The global Agriculture Insurance market size was valued at USD 36.52 billion in 2022. It is projected to reach USD 48.27 billion by 2031, growing at a CAGR of 3.15% during the forecast period (2023–2031).
Farmers can safeguard their crops and agricultural products from weather-related losses like flood, drought, and hail, as well as price-related losses caused by a fall in commodity prices, by purchasing agriculture insurance. The agricultural sector as a whole is vulnerable to the effects of agricultural risks. They are also generally relevant to farming, including livestock, bloodstock, forestry, aquaculture, and greenhouses.
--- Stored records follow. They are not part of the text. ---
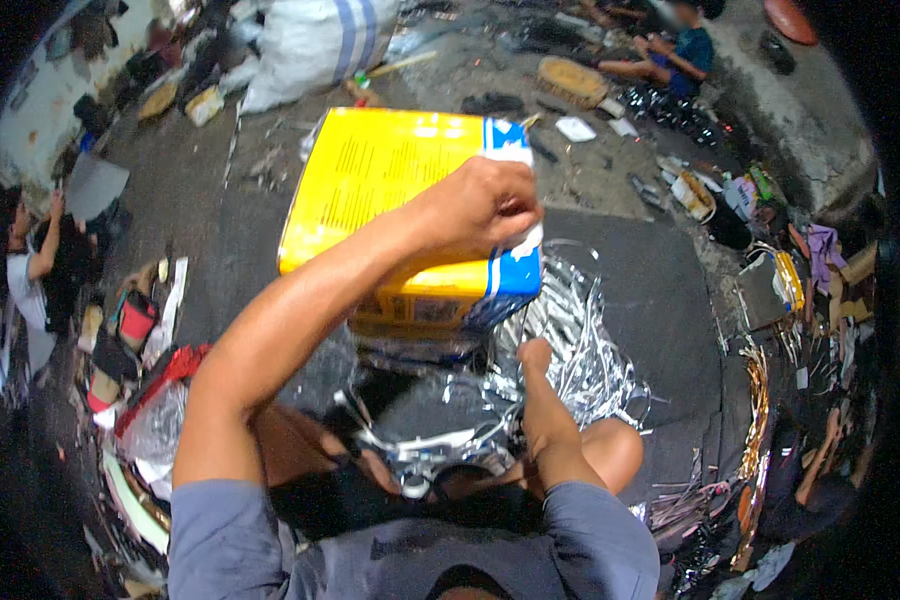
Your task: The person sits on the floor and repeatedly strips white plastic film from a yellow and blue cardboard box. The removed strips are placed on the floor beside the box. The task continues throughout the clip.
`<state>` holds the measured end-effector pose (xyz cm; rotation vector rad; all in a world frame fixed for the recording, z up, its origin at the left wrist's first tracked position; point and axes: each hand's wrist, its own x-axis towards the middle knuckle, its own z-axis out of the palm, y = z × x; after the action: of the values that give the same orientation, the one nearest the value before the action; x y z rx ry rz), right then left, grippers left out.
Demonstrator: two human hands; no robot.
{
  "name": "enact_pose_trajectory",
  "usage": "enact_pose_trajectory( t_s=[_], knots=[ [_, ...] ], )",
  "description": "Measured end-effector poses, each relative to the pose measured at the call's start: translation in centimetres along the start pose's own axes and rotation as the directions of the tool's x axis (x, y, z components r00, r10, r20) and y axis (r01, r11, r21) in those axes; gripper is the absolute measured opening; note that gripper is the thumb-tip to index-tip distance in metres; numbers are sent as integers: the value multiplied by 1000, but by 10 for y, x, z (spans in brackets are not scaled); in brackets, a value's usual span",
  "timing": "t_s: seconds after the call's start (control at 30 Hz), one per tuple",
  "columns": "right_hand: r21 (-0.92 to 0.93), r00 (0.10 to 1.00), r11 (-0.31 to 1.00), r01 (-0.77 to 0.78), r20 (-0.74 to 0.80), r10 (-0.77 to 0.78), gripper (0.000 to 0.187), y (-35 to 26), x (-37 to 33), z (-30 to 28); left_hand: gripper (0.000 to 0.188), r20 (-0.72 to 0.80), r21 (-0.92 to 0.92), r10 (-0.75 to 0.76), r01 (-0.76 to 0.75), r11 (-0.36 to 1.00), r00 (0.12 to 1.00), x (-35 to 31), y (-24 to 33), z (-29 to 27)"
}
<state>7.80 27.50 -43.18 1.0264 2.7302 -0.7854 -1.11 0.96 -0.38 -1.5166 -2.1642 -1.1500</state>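
A large yellow and blue box (pixel 370 190) stands in front of me, with dark printed lines on its top. My left hand (pixel 500 203) is over its right end, arm stretched across the top. The fingers are curled closed, and what they hold, if anything, is hidden. Lower, by the box's near right corner, my right hand (pixel 535 352) is closed beside a heap of shiny silver strips (pixel 590 350). I cannot make out what it grips. More silver strips (pixel 450 440) lie near my folded legs.
A white sack with blue stripes (pixel 315 45) stands at the back. Gold strips (pixel 755 410) and mixed scraps lie to the right. Red material (pixel 175 375) and clear plastic (pixel 155 425) lie to the left. Other people (pixel 680 50) sit around, at the back right and both sides.
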Motion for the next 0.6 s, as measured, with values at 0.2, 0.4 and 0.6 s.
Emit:
enact_pose_trajectory(
  t_s=[0.2, 0.4, 0.6],
  knots=[
    [-114, 995, 991, 69, -63, -77, 32, 27, 15, 13, 7, 34, 121, 216, -219, 968, 976, -2, -14, 5],
    [-327, 988, 942, 74, -107, -114, 27, 58, 38, 8, 8, 7, 217, 305, -299, 929, 952, -5, -12, 11],
    [-827, 912, 459, 326, 147, -383, 24, 95, 34, -11, 22, -25, 471, 333, -282, 836, 943, -7, -10, 14]
  ],
)
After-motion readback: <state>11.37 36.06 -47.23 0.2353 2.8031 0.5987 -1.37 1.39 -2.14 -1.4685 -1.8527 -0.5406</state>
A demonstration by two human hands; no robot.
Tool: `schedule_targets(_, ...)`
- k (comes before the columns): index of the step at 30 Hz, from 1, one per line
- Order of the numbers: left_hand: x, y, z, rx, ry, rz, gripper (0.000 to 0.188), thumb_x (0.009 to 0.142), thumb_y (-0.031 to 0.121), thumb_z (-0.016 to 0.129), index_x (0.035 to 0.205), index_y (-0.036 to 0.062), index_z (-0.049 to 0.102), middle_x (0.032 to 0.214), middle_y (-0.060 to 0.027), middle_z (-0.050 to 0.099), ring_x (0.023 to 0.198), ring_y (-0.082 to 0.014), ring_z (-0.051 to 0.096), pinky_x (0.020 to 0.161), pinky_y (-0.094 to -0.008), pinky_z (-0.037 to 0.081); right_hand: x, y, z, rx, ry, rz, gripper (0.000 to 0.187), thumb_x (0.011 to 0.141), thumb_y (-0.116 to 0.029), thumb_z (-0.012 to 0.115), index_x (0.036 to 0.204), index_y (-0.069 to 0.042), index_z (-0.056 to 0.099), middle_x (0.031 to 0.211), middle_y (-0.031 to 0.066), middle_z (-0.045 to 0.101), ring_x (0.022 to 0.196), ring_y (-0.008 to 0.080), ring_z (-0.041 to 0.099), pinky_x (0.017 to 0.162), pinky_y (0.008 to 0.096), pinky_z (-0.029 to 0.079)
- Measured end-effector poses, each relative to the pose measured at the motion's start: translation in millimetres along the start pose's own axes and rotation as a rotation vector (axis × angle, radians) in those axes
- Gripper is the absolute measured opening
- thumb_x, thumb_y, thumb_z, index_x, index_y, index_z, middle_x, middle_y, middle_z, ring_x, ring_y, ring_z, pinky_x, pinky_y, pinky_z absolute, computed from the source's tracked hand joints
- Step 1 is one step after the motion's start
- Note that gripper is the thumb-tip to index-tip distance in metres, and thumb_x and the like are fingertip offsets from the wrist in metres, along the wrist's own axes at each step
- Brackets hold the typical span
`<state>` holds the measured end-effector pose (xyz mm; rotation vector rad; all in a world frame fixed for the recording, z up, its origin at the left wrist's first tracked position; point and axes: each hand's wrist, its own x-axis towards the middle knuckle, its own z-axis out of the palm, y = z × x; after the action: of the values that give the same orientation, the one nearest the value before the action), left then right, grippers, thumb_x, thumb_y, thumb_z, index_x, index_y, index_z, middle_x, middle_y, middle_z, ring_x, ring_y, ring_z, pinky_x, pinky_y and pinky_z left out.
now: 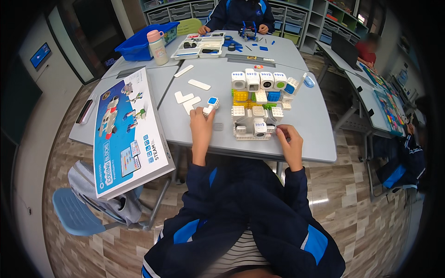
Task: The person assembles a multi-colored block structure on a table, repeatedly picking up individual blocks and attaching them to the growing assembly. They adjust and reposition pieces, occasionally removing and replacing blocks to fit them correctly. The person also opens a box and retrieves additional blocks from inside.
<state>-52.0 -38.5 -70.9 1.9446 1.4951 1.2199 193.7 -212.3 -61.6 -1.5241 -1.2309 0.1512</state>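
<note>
Assembly seems the step in hand: left of the white-and-yellow block build (258,111) on the table (308,116), the left hand (201,127) pinches a small blue-topped white piece (212,101). Fingers curled, the right hand (291,142) is at the build's lower right, its grip unclear. Joining them would probably call for steadying the build and aligning faces.

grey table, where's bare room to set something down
Bare: between the block build and the table's right edge, beyond the right hand; a smaller patch between the big box and left hand. Crowded: around the parts tray, blue bin and bottle.
</note>
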Motion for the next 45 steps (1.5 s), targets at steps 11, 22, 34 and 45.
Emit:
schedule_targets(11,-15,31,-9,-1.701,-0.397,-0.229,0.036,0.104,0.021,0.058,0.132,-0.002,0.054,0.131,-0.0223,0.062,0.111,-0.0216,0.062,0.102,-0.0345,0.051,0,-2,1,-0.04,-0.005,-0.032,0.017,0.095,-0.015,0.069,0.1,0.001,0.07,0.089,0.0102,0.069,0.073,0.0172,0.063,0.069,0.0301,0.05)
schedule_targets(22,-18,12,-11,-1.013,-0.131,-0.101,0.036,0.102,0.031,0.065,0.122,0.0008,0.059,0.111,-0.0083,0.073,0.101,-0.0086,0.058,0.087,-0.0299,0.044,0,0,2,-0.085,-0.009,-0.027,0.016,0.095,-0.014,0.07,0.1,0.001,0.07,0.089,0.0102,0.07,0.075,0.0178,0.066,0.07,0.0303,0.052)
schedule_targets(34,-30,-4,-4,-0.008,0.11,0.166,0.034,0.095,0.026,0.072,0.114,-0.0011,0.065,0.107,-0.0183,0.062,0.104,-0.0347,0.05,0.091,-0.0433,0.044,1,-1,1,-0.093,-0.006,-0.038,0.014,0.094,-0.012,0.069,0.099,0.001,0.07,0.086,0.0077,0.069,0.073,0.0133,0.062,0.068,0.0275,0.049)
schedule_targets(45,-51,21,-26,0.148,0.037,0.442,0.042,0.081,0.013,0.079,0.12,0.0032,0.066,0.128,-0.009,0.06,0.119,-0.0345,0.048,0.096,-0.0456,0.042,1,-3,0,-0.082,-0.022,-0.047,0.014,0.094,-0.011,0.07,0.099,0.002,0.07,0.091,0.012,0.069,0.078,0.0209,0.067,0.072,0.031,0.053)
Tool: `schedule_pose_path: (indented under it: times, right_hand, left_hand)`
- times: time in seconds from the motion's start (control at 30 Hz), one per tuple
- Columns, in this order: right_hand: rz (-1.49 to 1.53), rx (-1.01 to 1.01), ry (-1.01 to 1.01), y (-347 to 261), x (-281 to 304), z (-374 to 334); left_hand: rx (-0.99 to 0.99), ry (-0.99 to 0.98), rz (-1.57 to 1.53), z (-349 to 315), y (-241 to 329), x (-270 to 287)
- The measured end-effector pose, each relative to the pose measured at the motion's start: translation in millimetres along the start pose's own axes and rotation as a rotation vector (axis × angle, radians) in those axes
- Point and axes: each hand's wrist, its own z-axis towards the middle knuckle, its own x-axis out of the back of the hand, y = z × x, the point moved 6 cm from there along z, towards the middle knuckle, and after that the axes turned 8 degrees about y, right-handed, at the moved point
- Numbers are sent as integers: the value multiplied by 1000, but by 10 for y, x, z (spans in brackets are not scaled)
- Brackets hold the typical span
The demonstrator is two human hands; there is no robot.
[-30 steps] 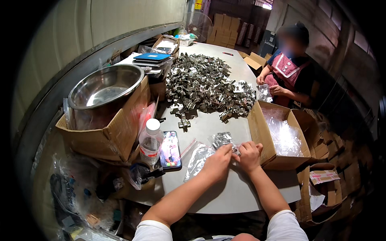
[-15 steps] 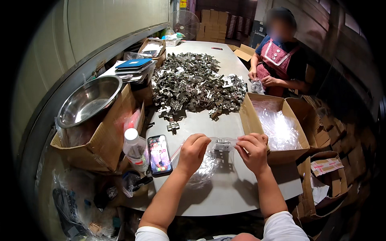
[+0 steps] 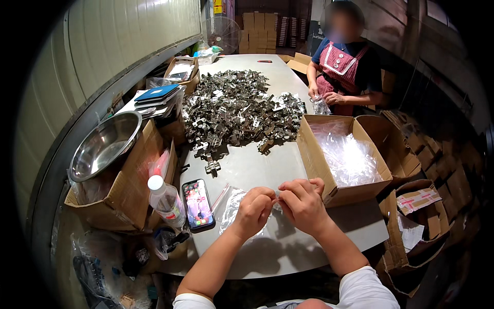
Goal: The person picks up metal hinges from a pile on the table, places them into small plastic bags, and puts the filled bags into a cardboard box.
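My left hand (image 3: 252,210) and my right hand (image 3: 302,203) meet over the near part of the table, fingers pinched together. Between them is the edge of a clear plastic bag (image 3: 231,206), which spreads out flat to the left of my left hand. A red line runs along its edge. My fingers cover most of the gripped part, and whatever the bag holds is hidden. Beyond my hands lies a big heap of small silvery metal hinges (image 3: 236,110), with one loose hinge (image 3: 212,167) at its near edge.
A phone (image 3: 197,205) and a clear bottle (image 3: 165,201) stand left of my hands. Farther left, a steel basin (image 3: 105,147) rests on a cardboard box (image 3: 121,198). To the right is a carton of clear bags (image 3: 350,159). Across the table, a person (image 3: 342,72) handles clear plastic.
My hands have come together from holding the bag stretched between them, the right moving left and lower. The metal piece seen at the bag's top edge is now hidden. The view has shifted slightly.
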Motion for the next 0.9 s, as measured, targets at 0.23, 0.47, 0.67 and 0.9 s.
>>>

Agriculture insurance can potentially be an essential weapon in the fight against and eventually eliminate poverty. Unfortunately, farmers who have made substantial investments in agricultural infrastructure are particularly vulnerable to the devastating effects of natural disasters, which can leave them deeply in the red and sometimes even bankrupt. If the farmer has agriculture insurance, he can file a claim and get his money back if anything goes wrong. Financial support allows farmers to reinvest in their businesses.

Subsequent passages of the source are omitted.